Le très jeune violoncelliste Victor Julien-Laferrière, ayant un brillant avenir devant lui, a eu le bon flair de s’associer un excellent pianiste accompagnateur en la personne de Jonas Vitaud. Leur magnifique programme présenté dimanche 27 octobre à la salle Pollack de l’Université McGill devant le public un tantinet clairsemé de la plus ancienne série de concerts en Amérique du Nord, le Ladies Morning Musical Club, a retenu l’attention avec fascination.

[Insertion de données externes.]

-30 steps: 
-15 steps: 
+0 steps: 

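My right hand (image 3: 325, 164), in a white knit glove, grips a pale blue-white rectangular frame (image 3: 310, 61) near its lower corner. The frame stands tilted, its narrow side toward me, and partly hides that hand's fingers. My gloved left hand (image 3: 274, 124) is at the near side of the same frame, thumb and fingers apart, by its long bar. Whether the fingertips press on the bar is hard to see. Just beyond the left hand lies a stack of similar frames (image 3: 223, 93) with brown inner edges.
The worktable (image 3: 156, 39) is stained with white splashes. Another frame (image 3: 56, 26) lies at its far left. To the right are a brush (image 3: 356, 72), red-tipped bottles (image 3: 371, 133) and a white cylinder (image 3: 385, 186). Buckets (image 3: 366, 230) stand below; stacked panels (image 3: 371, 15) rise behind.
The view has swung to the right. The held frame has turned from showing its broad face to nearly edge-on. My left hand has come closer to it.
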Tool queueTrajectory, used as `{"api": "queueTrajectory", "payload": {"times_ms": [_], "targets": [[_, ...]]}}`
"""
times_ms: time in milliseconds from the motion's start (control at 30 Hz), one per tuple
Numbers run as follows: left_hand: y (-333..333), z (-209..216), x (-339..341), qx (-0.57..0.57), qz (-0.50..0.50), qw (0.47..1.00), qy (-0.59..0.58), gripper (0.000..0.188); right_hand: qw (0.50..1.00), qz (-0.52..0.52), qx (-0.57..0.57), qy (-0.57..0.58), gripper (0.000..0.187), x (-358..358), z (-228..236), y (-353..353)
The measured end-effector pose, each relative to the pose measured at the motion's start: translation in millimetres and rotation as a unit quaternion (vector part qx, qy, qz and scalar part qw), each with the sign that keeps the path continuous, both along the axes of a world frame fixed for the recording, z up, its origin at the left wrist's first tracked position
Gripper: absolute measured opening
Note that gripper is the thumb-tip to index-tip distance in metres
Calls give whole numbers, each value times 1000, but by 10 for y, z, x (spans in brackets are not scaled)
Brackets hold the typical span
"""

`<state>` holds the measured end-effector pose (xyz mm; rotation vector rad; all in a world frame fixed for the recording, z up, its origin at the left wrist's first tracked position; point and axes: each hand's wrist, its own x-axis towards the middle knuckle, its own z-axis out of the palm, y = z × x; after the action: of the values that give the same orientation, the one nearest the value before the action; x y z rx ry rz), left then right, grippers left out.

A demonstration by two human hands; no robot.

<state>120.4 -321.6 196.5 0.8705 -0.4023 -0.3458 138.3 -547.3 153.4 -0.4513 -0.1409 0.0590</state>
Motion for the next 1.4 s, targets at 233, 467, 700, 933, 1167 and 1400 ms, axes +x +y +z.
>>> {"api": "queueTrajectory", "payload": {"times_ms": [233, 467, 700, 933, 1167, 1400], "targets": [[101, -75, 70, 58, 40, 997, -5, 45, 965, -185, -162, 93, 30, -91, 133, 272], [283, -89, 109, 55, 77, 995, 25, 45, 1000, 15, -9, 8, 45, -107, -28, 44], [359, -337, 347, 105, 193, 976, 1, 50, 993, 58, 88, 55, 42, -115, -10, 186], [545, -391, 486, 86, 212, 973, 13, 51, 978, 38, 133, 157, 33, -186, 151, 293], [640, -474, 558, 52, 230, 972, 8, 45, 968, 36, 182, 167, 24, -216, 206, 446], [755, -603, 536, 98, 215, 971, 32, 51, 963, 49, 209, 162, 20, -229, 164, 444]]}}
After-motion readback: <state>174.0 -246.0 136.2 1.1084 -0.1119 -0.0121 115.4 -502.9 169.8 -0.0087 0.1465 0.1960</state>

Les deux jeunes musiciens ont séduit dès l’amorce du programme avec des Variations de Beethoven montrant déjà la belle connivence et l’écoute quasi parfaites des deux chambristes entre eux. Après les Variations sur la mélodie du Bei Männern, welche Liebe fühlen de Mozart que Beethoven a composées en 1801, ce fut la fameuse sonate humoristique de Francis Poulenc écrite en 1948 pour Pierre Fournier. Pour nous qui la reconnaissons surtout dans sa version originelle d’accompagnement avec l’illustre dédicataire aux côtés du pianiste Jacques Février (EMI Angel C06973128), ce fut une énonciation rafraîchissante et bien intime, cocasse comme il se doit, de la part du sensible Victor Julien-Laferrière en belle communion avec Jonas Vitaud.

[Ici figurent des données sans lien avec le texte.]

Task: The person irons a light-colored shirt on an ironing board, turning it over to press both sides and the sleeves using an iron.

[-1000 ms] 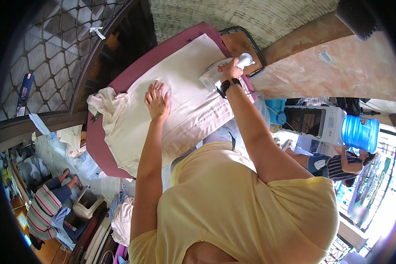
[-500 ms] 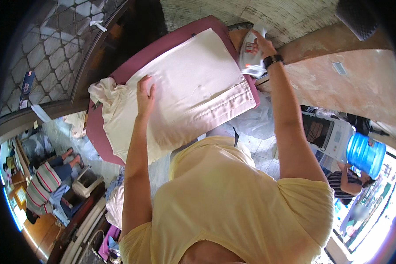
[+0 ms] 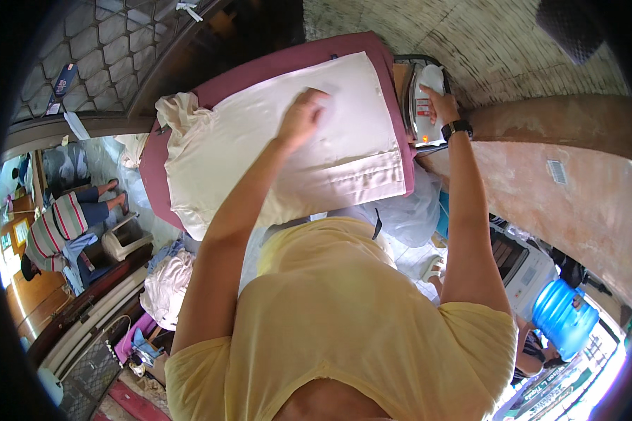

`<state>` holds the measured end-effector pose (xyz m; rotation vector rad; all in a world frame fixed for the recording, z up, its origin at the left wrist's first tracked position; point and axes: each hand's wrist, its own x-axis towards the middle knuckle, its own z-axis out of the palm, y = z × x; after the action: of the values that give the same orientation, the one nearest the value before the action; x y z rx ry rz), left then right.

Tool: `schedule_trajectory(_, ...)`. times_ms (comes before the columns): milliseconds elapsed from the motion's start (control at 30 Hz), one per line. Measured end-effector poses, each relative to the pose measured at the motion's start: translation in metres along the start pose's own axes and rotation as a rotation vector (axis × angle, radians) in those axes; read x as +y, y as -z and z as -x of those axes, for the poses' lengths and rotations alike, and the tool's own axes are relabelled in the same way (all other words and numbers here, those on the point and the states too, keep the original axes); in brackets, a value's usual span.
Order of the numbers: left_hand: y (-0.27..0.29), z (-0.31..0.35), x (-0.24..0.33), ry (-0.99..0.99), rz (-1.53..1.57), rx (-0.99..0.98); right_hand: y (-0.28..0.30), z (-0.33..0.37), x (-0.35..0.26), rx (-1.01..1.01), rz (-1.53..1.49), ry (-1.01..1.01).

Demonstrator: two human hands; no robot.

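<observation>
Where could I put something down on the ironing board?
Bare patches: the flat cloth between the left hand and the iron, and a narrow maroon strip of board along the cloth's far edge. Crowded: the left end, where the cloth is bunched, and beyond the right end, where the right hand is on the iron.

Left hand (image 3: 303, 118): blurred, over cream cloth (image 3: 354, 105)
Right hand (image 3: 442, 107): at white iron (image 3: 424, 126)
Cloth: spread across maroon table (image 3: 281, 72)

Two hands (image 3: 300, 121) (image 3: 442, 107), one iron (image 3: 421, 112), one spread cloth (image 3: 351, 133), one blue jug (image 3: 564, 317), apparently two other people (image 3: 64, 223) (image 3: 530, 359)
</observation>
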<state>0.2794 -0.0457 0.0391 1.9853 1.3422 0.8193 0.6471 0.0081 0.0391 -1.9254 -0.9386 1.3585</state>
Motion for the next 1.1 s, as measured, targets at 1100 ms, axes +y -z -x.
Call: schedule_trajectory(1100, -0.098, 0.19, 0.077, -0.376, 0.257, 0.231, -0.164, 0.105, -0.14, -0.718, -0.02, 0.386)
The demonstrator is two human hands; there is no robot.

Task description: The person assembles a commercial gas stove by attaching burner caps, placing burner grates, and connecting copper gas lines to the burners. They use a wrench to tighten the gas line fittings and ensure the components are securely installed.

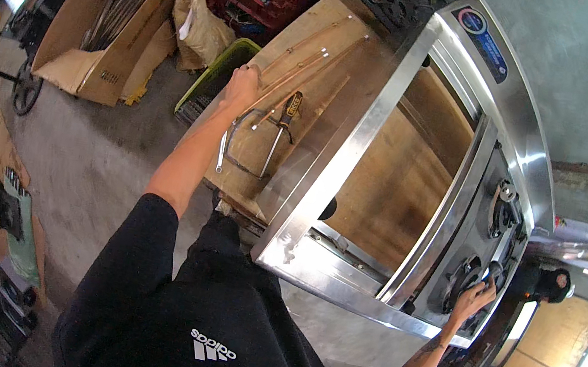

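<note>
My left hand (243, 86) is closed at the near-left edge of a wooden tabletop (305, 127), beside several thin copper tubes (293, 77). What its fingers hold, if anything, is hidden. Close by lie a screwdriver (287, 113) with a black and yellow handle, a silver wrench (222, 152) and a bent dark wire (232, 143). Across a stainless steel stove frame (365, 137) reaches my right arm. At the stove's right end my right hand (474, 300) has its fingers closed on a black burner part (493, 272), next to a round black burner (462, 280).
The frame's large opening shows brown board beneath. Another burner (503, 209) sits farther back. Left of the tabletop stand a yellow-green basket (223, 73), a red crate (294, 7) of small metal pieces and a cardboard box (93, 30) with metal tubes. Another person (553, 285) is at far right.
</note>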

Après l’oeuvre de Janacek beaucoup moins connue quoique fort radieuse, la très belle sonate pour violoncelle et piano en sol mineur opus 19 de Serge Rachmaninoff, tout comme auparavant dans la sonate de Poulenc, a encore permis d’apprécier les merveilleux dialogues où chacun laissait à l’autre dignement sa juste place, chacun ajoutant des effets insistances expressives lui étant propres mais compatibles avec la dynamique élocutoire de l’autre, qualités fondamentales de symbiose entre ces deux touchants jeunes musiciens. En somme, ce furent deux duettistes s’épousant avec verve puisque les deux parties instrumentales sont sollicitées également en haute valeur de virtuosité et de nuances bouleversantes.

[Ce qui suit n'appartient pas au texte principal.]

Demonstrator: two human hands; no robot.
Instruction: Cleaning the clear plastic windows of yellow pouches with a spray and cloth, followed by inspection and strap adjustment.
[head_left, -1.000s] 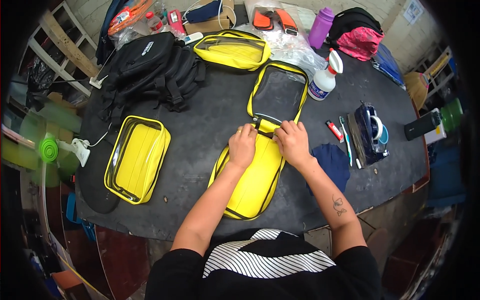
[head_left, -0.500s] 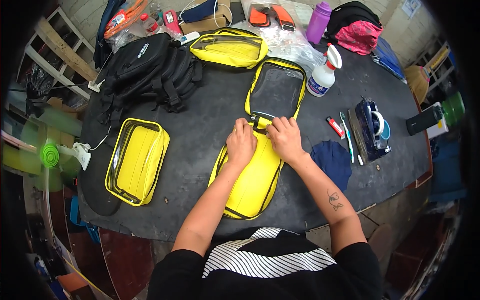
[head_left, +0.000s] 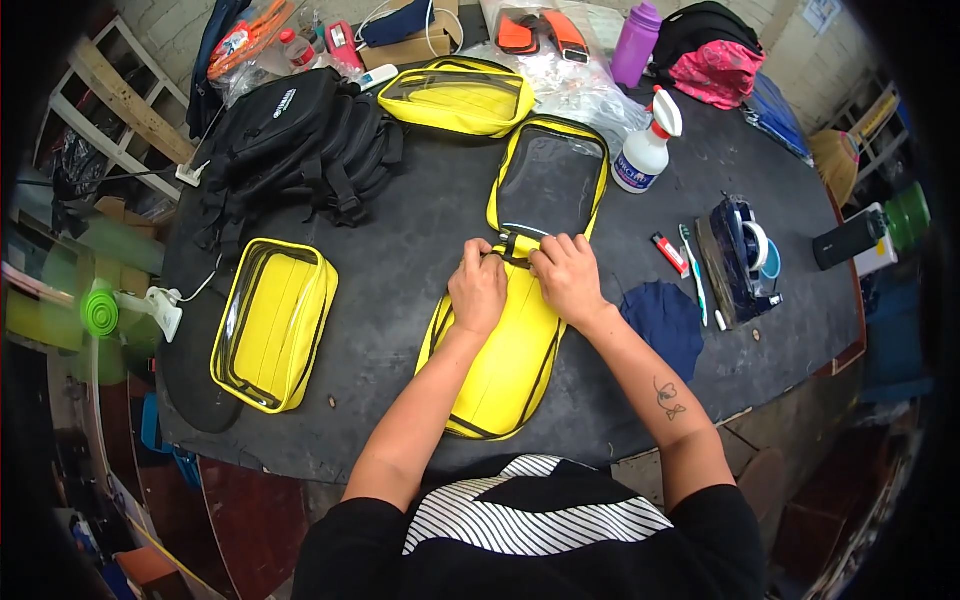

Ce fut donc un vrai succès authentiquement célébré tellement l’enthousiasme des applaudissements ultimes avant leur rappel redoublaient vigoureusement de sforzando par crescendis bien perceptibles. Tout ce sang neuf fait beaucoup de bien au monde musical montréalais, car la jeunesse attend son tour pour jouer dans nos rares séries de concerts ou de récitals établis où toujours les mêmes défilent, au détriment de la relève qui, j’en ai hélas de trop nombreux témoignages et constats, se décourage de la carrière ne prenant pas son envol. Ici, je ne vois pour eux deux que des encouragements à persévérer en splendide musique!